**Available data:**

»»

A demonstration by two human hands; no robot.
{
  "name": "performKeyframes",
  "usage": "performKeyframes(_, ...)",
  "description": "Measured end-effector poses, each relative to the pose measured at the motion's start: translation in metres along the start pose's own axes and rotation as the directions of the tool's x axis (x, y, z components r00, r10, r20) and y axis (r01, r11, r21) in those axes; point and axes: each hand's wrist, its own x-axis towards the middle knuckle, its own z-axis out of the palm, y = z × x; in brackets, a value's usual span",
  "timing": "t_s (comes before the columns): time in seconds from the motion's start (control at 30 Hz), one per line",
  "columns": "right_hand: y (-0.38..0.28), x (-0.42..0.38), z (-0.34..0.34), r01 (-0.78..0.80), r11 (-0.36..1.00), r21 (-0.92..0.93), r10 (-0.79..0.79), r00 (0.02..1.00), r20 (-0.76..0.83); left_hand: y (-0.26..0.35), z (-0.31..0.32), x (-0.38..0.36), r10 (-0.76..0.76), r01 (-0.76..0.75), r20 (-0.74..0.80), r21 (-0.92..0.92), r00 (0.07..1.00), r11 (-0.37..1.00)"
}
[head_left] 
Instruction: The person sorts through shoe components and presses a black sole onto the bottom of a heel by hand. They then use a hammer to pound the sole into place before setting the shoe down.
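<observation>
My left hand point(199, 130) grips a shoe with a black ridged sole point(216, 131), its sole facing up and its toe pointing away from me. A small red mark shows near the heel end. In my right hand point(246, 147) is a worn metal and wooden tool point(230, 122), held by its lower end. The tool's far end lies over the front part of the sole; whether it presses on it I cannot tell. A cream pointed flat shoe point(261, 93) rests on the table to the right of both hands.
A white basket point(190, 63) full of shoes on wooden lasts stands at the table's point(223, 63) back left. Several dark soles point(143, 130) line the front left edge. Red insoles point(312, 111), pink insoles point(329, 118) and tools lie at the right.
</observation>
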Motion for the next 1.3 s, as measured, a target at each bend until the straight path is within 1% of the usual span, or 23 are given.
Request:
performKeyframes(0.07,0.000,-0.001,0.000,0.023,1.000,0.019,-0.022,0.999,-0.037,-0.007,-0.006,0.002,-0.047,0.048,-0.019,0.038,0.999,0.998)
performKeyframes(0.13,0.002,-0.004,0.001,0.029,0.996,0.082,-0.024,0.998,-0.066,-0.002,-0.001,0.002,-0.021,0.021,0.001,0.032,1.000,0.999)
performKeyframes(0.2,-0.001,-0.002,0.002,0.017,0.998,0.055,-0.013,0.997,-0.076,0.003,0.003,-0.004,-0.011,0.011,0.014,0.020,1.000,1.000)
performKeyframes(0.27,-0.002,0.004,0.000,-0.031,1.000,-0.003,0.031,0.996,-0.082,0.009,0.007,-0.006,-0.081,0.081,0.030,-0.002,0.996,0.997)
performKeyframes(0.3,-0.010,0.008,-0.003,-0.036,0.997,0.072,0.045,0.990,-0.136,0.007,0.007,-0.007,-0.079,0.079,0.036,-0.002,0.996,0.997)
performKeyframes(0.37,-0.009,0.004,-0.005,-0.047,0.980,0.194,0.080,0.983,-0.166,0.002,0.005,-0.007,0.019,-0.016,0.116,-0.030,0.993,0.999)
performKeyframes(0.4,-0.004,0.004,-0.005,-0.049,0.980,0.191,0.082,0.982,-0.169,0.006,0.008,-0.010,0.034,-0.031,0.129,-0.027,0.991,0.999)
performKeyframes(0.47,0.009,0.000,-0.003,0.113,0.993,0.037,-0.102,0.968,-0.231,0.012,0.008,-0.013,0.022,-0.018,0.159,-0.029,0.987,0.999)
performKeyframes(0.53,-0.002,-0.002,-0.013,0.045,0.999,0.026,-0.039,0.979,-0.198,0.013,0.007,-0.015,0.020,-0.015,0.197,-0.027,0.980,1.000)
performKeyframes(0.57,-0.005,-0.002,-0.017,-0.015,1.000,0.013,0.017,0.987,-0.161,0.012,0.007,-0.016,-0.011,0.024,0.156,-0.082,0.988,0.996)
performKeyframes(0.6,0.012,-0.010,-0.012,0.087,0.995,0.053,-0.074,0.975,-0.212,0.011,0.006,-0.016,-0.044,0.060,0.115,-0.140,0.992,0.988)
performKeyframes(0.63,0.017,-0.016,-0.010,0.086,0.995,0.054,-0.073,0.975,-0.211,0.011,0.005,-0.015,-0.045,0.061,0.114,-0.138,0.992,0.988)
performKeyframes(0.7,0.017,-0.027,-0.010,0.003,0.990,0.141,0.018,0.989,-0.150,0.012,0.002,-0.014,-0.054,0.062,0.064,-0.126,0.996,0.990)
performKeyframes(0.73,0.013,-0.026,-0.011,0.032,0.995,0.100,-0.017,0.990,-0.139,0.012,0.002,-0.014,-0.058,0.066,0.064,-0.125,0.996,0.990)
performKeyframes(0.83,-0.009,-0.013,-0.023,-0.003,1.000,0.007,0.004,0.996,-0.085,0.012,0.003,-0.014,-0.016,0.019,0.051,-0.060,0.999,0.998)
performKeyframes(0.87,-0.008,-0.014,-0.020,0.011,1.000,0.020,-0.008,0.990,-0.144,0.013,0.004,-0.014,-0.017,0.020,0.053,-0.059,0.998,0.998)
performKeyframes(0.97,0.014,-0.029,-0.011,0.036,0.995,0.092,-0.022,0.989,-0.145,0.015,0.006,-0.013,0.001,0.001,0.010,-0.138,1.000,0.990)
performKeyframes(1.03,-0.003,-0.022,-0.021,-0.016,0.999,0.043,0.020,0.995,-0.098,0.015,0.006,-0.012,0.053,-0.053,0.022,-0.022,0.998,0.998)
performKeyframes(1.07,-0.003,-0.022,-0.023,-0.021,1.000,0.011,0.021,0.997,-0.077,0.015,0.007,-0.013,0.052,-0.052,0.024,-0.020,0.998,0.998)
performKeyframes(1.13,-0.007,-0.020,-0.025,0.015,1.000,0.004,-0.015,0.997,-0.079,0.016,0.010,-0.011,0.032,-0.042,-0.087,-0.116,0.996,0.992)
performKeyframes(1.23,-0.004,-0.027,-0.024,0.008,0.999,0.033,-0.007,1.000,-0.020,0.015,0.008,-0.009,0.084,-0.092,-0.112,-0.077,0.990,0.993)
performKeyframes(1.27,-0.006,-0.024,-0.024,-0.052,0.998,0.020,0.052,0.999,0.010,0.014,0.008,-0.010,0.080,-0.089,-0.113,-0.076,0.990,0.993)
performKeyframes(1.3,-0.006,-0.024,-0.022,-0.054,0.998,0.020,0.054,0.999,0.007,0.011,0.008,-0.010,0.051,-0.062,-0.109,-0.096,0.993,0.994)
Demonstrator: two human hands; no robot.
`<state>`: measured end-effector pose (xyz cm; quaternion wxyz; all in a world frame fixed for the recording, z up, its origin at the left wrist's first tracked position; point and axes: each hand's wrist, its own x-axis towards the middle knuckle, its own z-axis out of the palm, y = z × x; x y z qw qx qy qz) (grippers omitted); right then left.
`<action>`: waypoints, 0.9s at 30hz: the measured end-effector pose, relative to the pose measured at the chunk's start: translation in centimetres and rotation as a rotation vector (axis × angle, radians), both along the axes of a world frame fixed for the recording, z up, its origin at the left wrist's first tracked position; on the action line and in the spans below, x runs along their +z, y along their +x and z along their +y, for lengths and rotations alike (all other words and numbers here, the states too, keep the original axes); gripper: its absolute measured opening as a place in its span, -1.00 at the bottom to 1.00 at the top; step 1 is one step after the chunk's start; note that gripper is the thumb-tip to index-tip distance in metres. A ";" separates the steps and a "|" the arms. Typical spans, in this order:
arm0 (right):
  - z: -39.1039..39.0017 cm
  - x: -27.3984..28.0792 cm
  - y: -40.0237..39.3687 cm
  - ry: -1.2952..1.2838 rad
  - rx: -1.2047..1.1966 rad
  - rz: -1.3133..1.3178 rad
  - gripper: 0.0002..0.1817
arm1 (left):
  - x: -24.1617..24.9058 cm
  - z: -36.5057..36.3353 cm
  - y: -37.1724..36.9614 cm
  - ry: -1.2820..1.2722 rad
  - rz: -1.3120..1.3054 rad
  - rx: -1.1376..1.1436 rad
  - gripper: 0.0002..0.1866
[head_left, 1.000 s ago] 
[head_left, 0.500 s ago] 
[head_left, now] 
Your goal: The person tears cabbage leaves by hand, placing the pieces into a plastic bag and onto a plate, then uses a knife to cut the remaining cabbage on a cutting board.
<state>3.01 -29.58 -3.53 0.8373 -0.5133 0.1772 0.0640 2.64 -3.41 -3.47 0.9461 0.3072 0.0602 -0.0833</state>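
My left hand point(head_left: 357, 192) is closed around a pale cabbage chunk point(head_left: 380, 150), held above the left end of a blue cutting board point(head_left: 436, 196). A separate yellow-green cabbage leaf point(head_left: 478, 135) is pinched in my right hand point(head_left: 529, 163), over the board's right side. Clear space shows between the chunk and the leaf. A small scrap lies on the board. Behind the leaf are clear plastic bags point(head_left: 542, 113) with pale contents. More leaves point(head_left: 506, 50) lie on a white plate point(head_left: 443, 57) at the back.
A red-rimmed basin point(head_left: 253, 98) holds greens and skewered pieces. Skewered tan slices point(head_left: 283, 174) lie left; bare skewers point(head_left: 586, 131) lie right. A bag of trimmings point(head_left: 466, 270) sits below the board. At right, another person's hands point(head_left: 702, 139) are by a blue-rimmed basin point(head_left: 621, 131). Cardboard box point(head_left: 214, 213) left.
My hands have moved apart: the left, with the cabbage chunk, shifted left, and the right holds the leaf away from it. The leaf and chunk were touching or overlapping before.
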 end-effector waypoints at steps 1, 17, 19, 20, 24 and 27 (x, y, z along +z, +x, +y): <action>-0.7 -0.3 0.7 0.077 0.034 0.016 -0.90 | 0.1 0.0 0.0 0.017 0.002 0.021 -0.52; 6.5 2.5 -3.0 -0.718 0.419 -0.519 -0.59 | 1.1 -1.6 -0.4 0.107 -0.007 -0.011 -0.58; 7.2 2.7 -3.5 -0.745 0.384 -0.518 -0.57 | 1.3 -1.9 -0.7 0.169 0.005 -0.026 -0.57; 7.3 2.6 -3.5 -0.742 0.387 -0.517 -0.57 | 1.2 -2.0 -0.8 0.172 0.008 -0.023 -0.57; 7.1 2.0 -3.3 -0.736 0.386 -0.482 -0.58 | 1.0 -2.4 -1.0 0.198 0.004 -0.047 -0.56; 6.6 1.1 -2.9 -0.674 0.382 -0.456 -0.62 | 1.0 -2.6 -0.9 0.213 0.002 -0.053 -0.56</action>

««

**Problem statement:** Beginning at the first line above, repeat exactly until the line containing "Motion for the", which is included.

**Problem solution:**
A demonstration by two human hands; no robot.
{
  "name": "performKeyframes",
  "usage": "performKeyframes(_, ...)",
  "description": "Measured end-effector poses, each relative to the pose measured at the motion's start: translation in metres along the start pose's own axes and rotation as the directions of the tool's x axis (x, y, z components r00, r10, r20) and y axis (r01, r11, r21) in those axes; point and axes: each hand's wrist, its own x-axis towards the middle knuckle, its own z-axis out of the palm, y = z × x; in brackets, a value's usual span",
  "timing": "t_s (comes before the columns): time in seconds from the motion's start (control at 30 Hz), one per line",
  "columns": "right_hand: y (-0.38..0.28), x (-0.42..0.38), z (-0.34..0.34), r01 (-0.78..0.80), r11 (-0.36..1.00), r21 (-0.92..0.93), r10 (-0.79..0.79), r00 (0.02..1.00), r20 (-0.76..0.83); left_hand: y (-0.26..0.35), z (-0.31..0.32), x (-0.38..0.36), r10 (-0.76..0.76), r01 (-0.76..0.75), r20 (-0.74..0.80), r21 (-0.92..0.92), r00 (0.07..1.00), r11 (-0.37..1.00)"
}
[head_left] 
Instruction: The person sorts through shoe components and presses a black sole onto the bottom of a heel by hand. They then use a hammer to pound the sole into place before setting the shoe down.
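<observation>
My left hand point(199, 130) grips a shoe with a black ridged sole point(216, 131), its sole facing up and its toe pointing away from me. A small red mark shows near the heel end. In my right hand point(246, 147) is a worn metal and wooden tool point(230, 122), held by its lower end. The tool's far end lies over the front part of the sole; whether it presses on it I cannot tell. A cream pointed flat shoe point(261, 93) rests on the table to the right of both hands.
A white basket point(190, 63) full of shoes on wooden lasts stands at the table's point(223, 63) back left. Several dark soles point(143, 130) line the front left edge. Red insoles point(312, 111), pink insoles point(329, 118) and tools lie at the right.
</observation>
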Motion for the next 1.3 s, as measured, a target at each bend until the straight path is within 1% of the usual span, or 23 are given.

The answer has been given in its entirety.